• _Problem to work on_
Return every line below as is, leaving out the pictures.
'''
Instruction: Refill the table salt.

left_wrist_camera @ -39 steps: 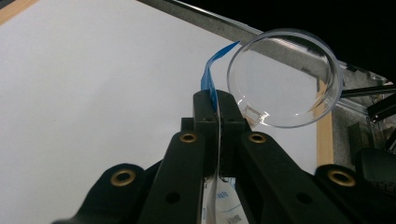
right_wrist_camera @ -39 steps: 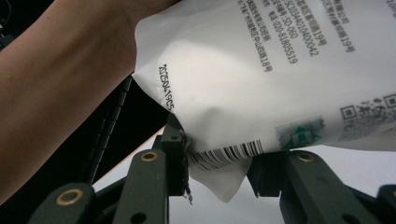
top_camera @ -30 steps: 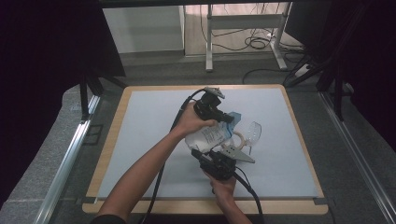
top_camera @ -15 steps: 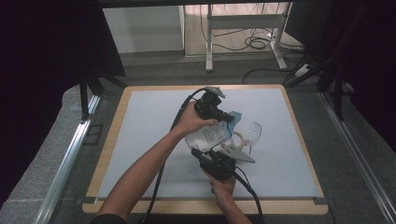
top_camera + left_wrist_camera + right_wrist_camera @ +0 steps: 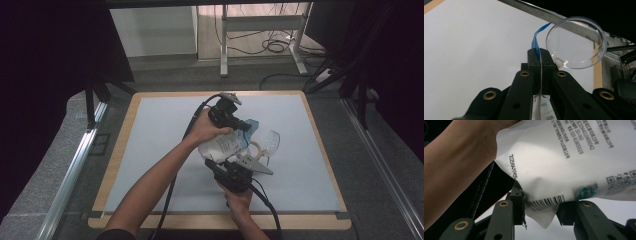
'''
• _Task output_
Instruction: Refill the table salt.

left_wrist_camera @ -39 steps: 
right_wrist_camera @ -39 steps: 
top_camera @ -30 steps: 
top_camera @ -15 steps: 
top_camera + left_wrist_camera + right_wrist_camera @ +0 steps: 

Nothing else remains for this exercise.